(Dataset items)
------------------------------------------------------------------------

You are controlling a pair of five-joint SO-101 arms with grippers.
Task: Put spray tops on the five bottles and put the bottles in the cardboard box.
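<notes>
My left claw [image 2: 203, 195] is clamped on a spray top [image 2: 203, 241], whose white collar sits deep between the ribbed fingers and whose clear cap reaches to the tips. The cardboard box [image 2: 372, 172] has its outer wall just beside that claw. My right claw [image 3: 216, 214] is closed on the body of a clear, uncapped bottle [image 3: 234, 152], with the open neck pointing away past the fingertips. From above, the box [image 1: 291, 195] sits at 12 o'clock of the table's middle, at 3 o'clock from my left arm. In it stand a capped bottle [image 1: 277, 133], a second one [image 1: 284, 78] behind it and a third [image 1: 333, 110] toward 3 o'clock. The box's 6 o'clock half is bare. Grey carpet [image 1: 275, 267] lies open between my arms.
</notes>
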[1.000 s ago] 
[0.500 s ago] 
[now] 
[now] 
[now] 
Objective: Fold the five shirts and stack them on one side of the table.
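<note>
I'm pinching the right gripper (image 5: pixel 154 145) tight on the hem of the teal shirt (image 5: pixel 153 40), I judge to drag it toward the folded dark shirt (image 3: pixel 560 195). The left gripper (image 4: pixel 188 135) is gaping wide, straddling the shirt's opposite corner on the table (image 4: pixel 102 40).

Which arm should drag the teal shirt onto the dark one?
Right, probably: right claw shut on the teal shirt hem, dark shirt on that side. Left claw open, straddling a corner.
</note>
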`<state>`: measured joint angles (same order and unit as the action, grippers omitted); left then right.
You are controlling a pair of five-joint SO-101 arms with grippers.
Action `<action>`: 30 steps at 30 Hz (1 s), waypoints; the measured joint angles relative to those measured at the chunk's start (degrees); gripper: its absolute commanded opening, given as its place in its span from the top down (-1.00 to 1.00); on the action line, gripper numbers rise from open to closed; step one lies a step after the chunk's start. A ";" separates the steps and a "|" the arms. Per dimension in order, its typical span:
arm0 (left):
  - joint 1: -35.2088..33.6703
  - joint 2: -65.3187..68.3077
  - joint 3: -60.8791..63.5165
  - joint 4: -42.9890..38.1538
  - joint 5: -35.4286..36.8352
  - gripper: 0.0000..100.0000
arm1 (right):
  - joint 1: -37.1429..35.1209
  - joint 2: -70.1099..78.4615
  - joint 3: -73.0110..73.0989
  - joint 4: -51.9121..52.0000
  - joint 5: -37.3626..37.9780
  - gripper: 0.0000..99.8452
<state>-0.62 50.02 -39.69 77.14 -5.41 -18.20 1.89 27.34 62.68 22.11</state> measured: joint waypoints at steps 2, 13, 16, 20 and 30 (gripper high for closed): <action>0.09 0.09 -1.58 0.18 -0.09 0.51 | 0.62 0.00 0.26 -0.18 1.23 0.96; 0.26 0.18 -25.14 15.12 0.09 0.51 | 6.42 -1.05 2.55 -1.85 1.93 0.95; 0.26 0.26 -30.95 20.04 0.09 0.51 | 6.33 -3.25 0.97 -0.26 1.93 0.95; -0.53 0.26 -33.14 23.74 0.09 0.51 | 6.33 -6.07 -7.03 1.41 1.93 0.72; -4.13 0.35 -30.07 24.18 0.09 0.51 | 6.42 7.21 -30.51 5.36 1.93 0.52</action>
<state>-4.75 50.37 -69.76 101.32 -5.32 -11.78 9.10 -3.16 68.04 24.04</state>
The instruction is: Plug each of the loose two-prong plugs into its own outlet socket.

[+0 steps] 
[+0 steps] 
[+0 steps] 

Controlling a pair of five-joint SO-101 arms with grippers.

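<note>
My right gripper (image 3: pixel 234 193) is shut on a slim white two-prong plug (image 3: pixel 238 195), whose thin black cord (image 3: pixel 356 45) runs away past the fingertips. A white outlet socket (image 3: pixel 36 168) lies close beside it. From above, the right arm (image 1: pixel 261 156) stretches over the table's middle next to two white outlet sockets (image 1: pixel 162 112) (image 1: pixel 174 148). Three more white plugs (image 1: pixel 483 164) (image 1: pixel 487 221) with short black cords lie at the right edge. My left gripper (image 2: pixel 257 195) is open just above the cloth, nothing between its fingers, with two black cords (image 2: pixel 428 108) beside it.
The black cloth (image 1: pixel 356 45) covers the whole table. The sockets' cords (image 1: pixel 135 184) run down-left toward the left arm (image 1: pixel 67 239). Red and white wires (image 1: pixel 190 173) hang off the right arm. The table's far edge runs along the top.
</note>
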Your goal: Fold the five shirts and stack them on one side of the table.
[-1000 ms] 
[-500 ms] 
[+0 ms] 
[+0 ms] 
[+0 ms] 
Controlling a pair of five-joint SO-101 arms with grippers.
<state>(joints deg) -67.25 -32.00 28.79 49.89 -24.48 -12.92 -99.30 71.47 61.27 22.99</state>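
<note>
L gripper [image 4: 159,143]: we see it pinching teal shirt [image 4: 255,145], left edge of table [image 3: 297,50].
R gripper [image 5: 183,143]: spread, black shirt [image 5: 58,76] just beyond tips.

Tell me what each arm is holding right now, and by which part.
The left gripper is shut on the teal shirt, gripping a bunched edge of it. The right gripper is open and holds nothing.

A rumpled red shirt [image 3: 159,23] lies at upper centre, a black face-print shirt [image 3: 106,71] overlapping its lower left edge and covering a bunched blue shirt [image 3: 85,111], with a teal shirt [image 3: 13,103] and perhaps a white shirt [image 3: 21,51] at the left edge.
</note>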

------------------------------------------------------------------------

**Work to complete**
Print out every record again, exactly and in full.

**Output**
You are controlling a pair of five-joint SO-101 arms with grippers.
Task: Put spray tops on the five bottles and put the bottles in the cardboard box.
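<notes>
My left claw [image 2: 203, 195] is clamped on a spray top [image 2: 203, 241], whose white collar sits deep between the ribbed fingers and whose clear cap reaches to the tips. The cardboard box [image 2: 372, 172] has its outer wall just beside that claw. My right claw [image 3: 216, 214] is closed on the body of a clear, uncapped bottle [image 3: 234, 152], with the open neck pointing away past the fingertips. From above, the box [image 1: 291, 195] sits at 12 o'clock of the table's middle, at 3 o'clock from my left arm. In it stand a capped bottle [image 1: 277, 133], a second one [image 1: 284, 78] behind it and a third [image 1: 333, 110] toward 3 o'clock. The box's 6 o'clock half is bare. Grey carpet [image 1: 275, 267] lies open between my arms.
</notes>
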[1.000 s ago] 
[0.500 s ago] 
[now] 
[now] 
[now] 
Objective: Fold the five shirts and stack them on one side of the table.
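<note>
I'm pinching the right gripper (image 5: pixel 154 145) tight on the hem of the teal shirt (image 5: pixel 153 40), I judge to drag it toward the folded dark shirt (image 3: pixel 560 195). The left gripper (image 4: pixel 188 135) is gaping wide, straddling the shirt's opposite corner on the table (image 4: pixel 102 40).

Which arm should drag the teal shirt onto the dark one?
Right, probably: right claw shut on the teal shirt hem, dark shirt on that side. Left claw open, straddling a corner.
</note>
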`<state>`: measured joint angles (same order and unit as the action, grippers omitted); left then right.
You are controlling a pair of five-joint SO-101 arms with grippers.
Action `<action>`: 30 steps at 30 Hz (1 s), waypoints; the measured joint angles relative to those measured at the chunk's start (degrees); gripper: its absolute commanded opening, given as its place in its span from the top down (-1.00 to 1.00); on the action line, gripper numbers rise from open to closed; step one lies a step after the chunk's start. A ";" separates the steps and a "|" the arms. Per dimension in order, its typical span:
arm0 (left):
  - joint 1: -35.2088..33.6703
  - joint 2: -65.3187..68.3077
  - joint 3: -60.8791..63.5165
  - joint 4: -42.9890..38.1538
  - joint 5: -35.4286..36.8352
  - gripper: 0.0000..100.0000
arm1 (right):
  - joint 1: -37.1429..35.1209
  - joint 2: -70.1099..78.4615
  - joint 3: -73.0110..73.0989
  - joint 4: -51.9121..52.0000
  - joint 5: -37.3626..37.9780
  - gripper: 0.0000..99.8452
<state>-0.62 50.02 -39.69 77.14 -5.41 -18.20 1.89 27.34 62.68 22.11</state> measured: joint waypoints at steps 2, 13, 16, 20 and 30 (gripper high for closed): <action>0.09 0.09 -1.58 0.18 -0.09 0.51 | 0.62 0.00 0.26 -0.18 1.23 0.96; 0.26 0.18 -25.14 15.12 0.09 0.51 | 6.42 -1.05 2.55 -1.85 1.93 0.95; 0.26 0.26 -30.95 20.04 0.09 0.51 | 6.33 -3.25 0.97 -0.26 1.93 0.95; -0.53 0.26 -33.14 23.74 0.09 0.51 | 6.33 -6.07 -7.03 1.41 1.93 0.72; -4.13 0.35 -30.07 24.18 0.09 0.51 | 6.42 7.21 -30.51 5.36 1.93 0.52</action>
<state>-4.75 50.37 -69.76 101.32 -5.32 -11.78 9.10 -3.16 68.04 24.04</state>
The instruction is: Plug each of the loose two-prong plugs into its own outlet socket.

[+0 steps] 
[+0 steps] 
[+0 steps] 

Controlling a pair of five-joint SO-101 arms with grippers.

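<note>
My right gripper (image 3: pixel 234 193) is shut on a slim white two-prong plug (image 3: pixel 238 195), whose thin black cord (image 3: pixel 356 45) runs away past the fingertips. A white outlet socket (image 3: pixel 36 168) lies close beside it. From above, the right arm (image 1: pixel 261 156) stretches over the table's middle next to two white outlet sockets (image 1: pixel 162 112) (image 1: pixel 174 148). Three more white plugs (image 1: pixel 483 164) (image 1: pixel 487 221) with short black cords lie at the right edge. My left gripper (image 2: pixel 257 195) is open just above the cloth, nothing between its fingers, with two black cords (image 2: pixel 428 108) beside it.
The black cloth (image 1: pixel 356 45) covers the whole table. The sockets' cords (image 1: pixel 135 184) run down-left toward the left arm (image 1: pixel 67 239). Red and white wires (image 1: pixel 190 173) hang off the right arm. The table's far edge runs along the top.
</note>
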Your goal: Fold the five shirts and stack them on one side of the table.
[-1000 ms] 
[-500 ms] 
[+0 ms] 
[+0 ms] 
[+0 ms] 
Controlling a pair of five-joint SO-101 arms with grippers.
<state>(joints deg) -67.25 -32.00 28.79 49.89 -24.48 -12.92 -99.30 71.47 61.27 22.99</state>
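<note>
L gripper [image 4: 159,143]: we see it pinching teal shirt [image 4: 255,145], left edge of table [image 3: 297,50].
R gripper [image 5: 183,143]: spread, black shirt [image 5: 58,76] just beyond tips.

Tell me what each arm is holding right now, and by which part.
The left gripper is shut on the teal shirt, gripping a bunched edge of it. The right gripper is open and holds nothing.

A rumpled red shirt [image 3: 159,23] lies at upper centre, a black face-print shirt [image 3: 106,71] overlapping its lower left edge and covering a bunched blue shirt [image 3: 85,111], with a teal shirt [image 3: 13,103] and perhaps a white shirt [image 3: 21,51] at the left edge.
</note>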

This output requires nothing further.